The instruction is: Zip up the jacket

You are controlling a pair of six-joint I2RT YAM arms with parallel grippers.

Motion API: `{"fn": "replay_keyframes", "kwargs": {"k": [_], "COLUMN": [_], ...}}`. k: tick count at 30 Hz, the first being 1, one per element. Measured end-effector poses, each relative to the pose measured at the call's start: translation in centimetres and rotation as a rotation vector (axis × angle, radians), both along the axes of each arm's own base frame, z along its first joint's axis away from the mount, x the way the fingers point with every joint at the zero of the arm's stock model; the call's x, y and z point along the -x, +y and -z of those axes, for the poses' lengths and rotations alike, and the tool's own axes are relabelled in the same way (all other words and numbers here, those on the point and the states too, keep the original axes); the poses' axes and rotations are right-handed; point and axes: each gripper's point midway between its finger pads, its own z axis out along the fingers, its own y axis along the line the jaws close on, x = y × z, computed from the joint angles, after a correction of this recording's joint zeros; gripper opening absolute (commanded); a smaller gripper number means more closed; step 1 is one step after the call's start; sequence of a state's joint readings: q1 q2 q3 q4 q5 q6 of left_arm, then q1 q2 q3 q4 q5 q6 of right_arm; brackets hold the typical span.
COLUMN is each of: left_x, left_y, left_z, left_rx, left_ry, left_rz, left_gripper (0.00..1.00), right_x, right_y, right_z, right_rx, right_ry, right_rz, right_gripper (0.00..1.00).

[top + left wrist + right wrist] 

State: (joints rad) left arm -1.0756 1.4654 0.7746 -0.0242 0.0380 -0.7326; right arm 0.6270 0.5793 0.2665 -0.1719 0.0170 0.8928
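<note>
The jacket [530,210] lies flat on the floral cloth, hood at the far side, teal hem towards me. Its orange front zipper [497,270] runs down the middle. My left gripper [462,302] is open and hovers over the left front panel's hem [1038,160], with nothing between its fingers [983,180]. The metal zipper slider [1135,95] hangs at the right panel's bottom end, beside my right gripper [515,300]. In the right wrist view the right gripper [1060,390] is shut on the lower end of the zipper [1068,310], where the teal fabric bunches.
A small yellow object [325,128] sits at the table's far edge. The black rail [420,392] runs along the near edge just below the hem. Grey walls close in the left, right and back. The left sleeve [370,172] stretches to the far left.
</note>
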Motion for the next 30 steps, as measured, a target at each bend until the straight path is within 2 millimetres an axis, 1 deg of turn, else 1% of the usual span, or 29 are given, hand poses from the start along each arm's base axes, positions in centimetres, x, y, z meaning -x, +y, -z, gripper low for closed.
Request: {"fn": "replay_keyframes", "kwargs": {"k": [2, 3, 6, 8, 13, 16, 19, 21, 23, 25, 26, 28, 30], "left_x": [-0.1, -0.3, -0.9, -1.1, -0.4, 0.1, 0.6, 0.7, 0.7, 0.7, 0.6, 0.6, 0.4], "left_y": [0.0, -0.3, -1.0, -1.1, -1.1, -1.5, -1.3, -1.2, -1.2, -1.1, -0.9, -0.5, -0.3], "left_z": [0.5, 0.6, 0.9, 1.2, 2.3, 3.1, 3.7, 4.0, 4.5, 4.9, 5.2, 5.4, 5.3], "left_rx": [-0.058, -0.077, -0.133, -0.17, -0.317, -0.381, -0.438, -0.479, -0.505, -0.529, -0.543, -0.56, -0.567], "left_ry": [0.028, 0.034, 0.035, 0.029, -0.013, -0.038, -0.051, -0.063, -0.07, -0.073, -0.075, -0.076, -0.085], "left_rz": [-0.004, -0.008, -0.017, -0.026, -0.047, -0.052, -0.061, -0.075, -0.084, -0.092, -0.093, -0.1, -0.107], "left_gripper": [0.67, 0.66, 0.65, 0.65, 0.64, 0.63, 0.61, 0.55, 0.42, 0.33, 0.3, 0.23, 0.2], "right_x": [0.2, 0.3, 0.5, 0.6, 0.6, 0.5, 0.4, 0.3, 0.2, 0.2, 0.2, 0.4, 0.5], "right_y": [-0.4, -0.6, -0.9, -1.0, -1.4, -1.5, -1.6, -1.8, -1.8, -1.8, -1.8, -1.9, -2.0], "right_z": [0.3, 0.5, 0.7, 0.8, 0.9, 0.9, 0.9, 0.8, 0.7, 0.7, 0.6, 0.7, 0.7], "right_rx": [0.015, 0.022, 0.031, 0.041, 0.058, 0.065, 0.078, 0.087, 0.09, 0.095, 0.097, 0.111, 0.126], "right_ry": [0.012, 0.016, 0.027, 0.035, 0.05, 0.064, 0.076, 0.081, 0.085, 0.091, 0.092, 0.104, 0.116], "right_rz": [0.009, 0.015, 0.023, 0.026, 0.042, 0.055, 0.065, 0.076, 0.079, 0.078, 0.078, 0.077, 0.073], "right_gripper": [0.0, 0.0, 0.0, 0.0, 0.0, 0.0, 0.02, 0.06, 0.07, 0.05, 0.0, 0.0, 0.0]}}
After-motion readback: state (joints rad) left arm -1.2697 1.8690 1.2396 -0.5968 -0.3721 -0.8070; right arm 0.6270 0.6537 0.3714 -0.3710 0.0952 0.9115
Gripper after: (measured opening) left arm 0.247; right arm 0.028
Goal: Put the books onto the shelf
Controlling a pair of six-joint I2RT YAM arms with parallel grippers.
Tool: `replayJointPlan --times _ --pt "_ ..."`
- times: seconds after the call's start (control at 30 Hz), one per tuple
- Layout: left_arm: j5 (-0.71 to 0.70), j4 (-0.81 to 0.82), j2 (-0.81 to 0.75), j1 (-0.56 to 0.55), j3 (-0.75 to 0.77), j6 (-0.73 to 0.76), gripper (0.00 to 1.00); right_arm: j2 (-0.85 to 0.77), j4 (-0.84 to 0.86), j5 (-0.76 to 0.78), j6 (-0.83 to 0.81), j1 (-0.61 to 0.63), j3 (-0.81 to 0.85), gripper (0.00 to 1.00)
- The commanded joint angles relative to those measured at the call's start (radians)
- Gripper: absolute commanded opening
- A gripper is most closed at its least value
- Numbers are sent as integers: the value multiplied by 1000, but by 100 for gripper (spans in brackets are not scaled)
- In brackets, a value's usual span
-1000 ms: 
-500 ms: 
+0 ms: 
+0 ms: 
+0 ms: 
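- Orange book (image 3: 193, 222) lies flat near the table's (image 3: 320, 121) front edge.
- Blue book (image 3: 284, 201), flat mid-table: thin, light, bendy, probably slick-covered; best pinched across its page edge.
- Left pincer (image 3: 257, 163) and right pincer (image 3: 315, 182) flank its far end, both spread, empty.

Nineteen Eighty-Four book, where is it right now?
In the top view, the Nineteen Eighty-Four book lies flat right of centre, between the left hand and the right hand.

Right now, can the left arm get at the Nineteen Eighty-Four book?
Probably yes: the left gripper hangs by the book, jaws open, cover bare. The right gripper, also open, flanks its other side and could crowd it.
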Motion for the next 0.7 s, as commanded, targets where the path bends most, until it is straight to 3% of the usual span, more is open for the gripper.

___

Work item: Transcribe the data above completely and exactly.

Output for this exercise:
The instruction is: Zip up the jacket

You are controlling a pair of six-joint I2RT YAM arms with parallel grippers.

Motion API: `{"fn": "replay_keyframes", "kwargs": {"k": [_], "COLUMN": [_], ...}}`. k: tick count at 30 Hz, the first being 1, one per element. Measured end-effector poses, each relative to the pose measured at the call's start: translation in centimetres and rotation as a rotation vector (axis × angle, radians), both along the axes of each arm's own base frame, z along its first joint's axis away from the mount, x the way the fingers point with every joint at the zero of the arm's stock model; the call's x, y and z point along the -x, +y and -z of those axes, for the poses' lengths and rotations alike, and the tool's own axes are relabelled in the same way (all other words and numbers here, those on the point and the states too, keep the original axes); the poses' axes and rotations are right-handed; point and axes: each gripper's point midway between its finger pads, its own z axis out along the fingers, its own y axis along the line the jaws close on, x = y × z, computed from the joint angles, after a correction of this recording's joint zeros; gripper opening absolute (commanded); a smaller gripper number means more closed; step 1 is one step after the call's start; sequence of a state's joint readings: q1 q2 q3 q4 q5 q6 of left_arm, then q1 q2 q3 q4 q5 q6 of right_arm; brackets hold the typical span.
COLUMN is each of: left_x, left_y, left_z, left_rx, left_ry, left_rz, left_gripper (0.00..1.00), right_x, right_y, right_z, right_rx, right_ry, right_rz, right_gripper (0.00..1.00).

[top + left wrist + right wrist] 

State: (joints rad) left arm -1.0756 1.4654 0.7746 -0.0242 0.0380 -0.7326; right arm 0.6270 0.5793 0.2665 -0.1719 0.0170 0.8928
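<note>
The jacket [530,210] lies flat on the floral cloth, hood at the far side, teal hem towards me. Its orange front zipper [497,270] runs down the middle. My left gripper [462,302] is open and hovers over the left front panel's hem [1038,160], with nothing between its fingers [983,180]. The metal zipper slider [1135,95] hangs at the right panel's bottom end, beside my right gripper [515,300]. In the right wrist view the right gripper [1060,390] is shut on the lower end of the zipper [1068,310], where the teal fabric bunches.
A small yellow object [325,128] sits at the table's far edge. The black rail [420,392] runs along the near edge just below the hem. Grey walls close in the left, right and back. The left sleeve [370,172] stretches to the far left.
</note>
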Motion for the next 30 steps, as measured, a target at each bend until the straight path is within 2 millimetres an axis, 1 deg of turn, else 1% of the usual span, or 29 are given, hand poses from the start along each arm's base axes, positions in centimetres, x, y, z meaning -x, +y, -z, gripper low for closed.
Request: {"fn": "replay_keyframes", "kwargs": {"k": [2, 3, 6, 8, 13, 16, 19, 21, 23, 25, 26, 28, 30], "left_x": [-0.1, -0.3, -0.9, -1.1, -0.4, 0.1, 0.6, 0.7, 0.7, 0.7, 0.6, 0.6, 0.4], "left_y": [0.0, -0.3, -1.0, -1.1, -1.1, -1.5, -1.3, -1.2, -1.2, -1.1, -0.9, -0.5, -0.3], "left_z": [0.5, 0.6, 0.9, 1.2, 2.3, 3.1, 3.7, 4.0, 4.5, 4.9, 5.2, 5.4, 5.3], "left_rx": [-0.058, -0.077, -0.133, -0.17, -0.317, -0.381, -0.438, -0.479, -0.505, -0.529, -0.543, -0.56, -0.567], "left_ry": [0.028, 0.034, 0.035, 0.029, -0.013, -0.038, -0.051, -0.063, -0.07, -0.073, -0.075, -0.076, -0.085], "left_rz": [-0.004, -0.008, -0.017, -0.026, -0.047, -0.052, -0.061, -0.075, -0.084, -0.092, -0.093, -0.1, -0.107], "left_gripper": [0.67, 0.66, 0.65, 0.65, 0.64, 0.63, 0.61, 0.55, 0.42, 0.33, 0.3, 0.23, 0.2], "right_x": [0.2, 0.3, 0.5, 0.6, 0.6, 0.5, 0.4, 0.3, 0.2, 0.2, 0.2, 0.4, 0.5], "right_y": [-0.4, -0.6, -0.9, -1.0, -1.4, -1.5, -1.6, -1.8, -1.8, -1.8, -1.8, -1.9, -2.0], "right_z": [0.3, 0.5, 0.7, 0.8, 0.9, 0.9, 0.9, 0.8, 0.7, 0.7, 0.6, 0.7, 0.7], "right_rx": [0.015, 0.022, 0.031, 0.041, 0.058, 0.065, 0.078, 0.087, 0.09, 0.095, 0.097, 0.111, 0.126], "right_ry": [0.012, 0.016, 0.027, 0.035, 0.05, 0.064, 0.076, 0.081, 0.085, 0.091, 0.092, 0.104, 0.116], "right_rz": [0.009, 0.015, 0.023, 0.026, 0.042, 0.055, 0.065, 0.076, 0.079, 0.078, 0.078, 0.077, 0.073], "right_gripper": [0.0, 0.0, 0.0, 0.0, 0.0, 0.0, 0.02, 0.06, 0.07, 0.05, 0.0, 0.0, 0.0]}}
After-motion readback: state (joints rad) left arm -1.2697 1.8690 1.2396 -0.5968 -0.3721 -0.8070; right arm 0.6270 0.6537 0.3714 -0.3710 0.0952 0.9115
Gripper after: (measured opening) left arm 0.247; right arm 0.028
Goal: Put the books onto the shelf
Controlling a pair of six-joint I2RT YAM arms with parallel grippers.
Tool: `replayJointPlan --times _ --pt "_ ..."`
- times: seconds after the call's start (control at 30 Hz), one per tuple
- Layout: left_arm: j5 (-0.71 to 0.70), j4 (-0.81 to 0.82), j2 (-0.81 to 0.75), j1 (-0.56 to 0.55), j3 (-0.75 to 0.77), j6 (-0.73 to 0.76), gripper (0.00 to 1.00); right_arm: j2 (-0.85 to 0.77), j4 (-0.84 to 0.86), j5 (-0.76 to 0.78), j6 (-0.83 to 0.81), j1 (-0.61 to 0.63), j3 (-0.81 to 0.85), gripper (0.00 to 1.00)
- The commanded joint angles relative to those measured at the call's start (radians)
- Gripper: absolute commanded opening
- A gripper is most closed at its least value
- Numbers are sent as integers: the value multiplied by 1000, but by 100 for gripper (spans in brackets are not scaled)
- In brackets, a value's usual span
-1000 ms: 
-500 ms: 
+0 ms: 
+0 ms: 
+0 ms: 
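- Orange book (image 3: 193, 222) lies flat near the table's (image 3: 320, 121) front edge.
- Blue book (image 3: 284, 201), flat mid-table: thin, light, bendy, probably slick-covered; best pinched across its page edge.
- Left pincer (image 3: 257, 163) and right pincer (image 3: 315, 182) flank its far end, both spread, empty.

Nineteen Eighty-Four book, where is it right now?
In the top view, the Nineteen Eighty-Four book lies flat right of centre, between the left hand and the right hand.

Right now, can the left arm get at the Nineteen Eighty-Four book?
Probably yes: the left gripper hangs by the book, jaws open, cover bare. The right gripper, also open, flanks its other side and could crowd it.
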Motion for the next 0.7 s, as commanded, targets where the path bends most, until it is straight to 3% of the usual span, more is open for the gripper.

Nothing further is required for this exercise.